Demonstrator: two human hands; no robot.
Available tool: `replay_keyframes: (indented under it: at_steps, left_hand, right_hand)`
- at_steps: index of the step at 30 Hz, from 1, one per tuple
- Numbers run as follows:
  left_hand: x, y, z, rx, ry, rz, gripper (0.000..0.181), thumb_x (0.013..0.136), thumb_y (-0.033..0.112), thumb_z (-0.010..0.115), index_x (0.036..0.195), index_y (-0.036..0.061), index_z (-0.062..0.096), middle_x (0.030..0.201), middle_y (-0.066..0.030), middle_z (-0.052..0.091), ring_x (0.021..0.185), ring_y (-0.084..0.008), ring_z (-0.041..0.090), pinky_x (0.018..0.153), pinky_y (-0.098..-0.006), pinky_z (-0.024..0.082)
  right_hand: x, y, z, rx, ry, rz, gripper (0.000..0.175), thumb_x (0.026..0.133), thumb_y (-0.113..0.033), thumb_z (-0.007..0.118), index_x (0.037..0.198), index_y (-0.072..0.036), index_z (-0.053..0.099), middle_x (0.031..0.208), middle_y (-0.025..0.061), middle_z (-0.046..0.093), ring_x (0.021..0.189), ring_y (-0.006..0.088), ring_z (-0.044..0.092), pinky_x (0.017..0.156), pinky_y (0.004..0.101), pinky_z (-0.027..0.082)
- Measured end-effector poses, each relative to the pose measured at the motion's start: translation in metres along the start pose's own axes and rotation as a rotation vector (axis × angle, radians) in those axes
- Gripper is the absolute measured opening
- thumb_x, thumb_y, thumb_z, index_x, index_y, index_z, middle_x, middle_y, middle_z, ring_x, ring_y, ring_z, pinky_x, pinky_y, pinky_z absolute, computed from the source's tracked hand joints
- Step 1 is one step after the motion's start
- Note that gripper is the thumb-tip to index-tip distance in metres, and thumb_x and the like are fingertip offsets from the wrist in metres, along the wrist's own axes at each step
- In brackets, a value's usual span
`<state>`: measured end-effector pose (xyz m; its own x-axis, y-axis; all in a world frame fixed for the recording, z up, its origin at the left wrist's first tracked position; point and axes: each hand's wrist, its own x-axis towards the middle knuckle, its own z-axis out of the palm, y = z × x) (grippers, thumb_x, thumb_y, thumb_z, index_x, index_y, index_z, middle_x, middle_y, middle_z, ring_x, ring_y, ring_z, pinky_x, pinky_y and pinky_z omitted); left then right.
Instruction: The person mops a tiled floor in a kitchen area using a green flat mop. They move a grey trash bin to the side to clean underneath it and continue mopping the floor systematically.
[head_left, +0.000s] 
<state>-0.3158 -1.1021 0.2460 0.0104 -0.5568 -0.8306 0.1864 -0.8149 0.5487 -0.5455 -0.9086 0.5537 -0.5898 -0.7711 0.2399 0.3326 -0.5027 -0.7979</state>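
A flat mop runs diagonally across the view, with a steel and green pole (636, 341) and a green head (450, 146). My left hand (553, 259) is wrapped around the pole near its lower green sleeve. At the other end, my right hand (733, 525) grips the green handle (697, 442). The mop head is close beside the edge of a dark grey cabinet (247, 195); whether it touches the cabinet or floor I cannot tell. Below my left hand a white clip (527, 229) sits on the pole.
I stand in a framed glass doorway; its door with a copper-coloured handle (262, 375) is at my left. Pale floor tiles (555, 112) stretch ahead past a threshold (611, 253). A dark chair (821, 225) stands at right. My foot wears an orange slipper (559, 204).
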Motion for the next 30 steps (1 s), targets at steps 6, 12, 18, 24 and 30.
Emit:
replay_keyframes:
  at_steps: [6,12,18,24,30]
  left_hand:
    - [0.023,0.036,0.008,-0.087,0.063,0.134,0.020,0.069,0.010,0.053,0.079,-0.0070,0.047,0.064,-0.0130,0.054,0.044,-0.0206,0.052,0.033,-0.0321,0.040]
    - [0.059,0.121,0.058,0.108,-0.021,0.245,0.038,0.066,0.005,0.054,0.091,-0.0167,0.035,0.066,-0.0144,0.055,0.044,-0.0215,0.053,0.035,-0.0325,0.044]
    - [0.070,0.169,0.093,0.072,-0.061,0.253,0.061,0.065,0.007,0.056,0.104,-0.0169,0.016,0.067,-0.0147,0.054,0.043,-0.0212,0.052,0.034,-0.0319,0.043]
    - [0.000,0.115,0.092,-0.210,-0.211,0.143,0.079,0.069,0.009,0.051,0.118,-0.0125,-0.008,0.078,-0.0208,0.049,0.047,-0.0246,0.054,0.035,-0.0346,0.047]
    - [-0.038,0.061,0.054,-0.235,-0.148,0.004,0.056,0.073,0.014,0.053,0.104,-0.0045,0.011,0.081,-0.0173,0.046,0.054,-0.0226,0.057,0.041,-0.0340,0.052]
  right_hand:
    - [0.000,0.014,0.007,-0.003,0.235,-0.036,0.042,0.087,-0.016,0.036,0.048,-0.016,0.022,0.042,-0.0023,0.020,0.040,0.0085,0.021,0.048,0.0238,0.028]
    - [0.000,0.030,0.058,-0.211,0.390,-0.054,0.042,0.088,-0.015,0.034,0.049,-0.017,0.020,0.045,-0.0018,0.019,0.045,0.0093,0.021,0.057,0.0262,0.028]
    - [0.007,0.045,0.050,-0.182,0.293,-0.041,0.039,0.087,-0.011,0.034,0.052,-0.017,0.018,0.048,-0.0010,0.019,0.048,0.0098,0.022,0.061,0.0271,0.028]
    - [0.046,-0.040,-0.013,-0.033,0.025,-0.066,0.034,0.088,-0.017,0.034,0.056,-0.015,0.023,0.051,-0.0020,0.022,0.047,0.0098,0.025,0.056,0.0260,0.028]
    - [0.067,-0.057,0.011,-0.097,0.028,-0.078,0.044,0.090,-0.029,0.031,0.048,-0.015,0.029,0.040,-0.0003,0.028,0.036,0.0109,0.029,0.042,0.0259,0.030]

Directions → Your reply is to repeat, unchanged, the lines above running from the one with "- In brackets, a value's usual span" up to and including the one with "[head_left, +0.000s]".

Output →
- In brackets, a value's usual span
`<state>`: measured end-effector pose (xyz m; its own x-axis, y-axis; all in a world frame fixed for the recording, z up, its origin at the left wrist's first tracked position; point and axes: each hand's wrist, its own x-axis towards the middle knuckle, its own z-axis out of the palm, y = z × x) (grippers, thumb_x, thumb_y, thumb_z, index_x, index_y, index_z, middle_x, middle_y, middle_z, ring_x, ring_y, ring_z, pinky_x, pinky_y and pinky_z omitted); left then right.
Instruction: The person mops a tiled floor in a kitchen area using a green flat mop. They move a grey trash bin to the side to clean underneath it and continue mopping the floor systematically.
[head_left, +0.000s] 

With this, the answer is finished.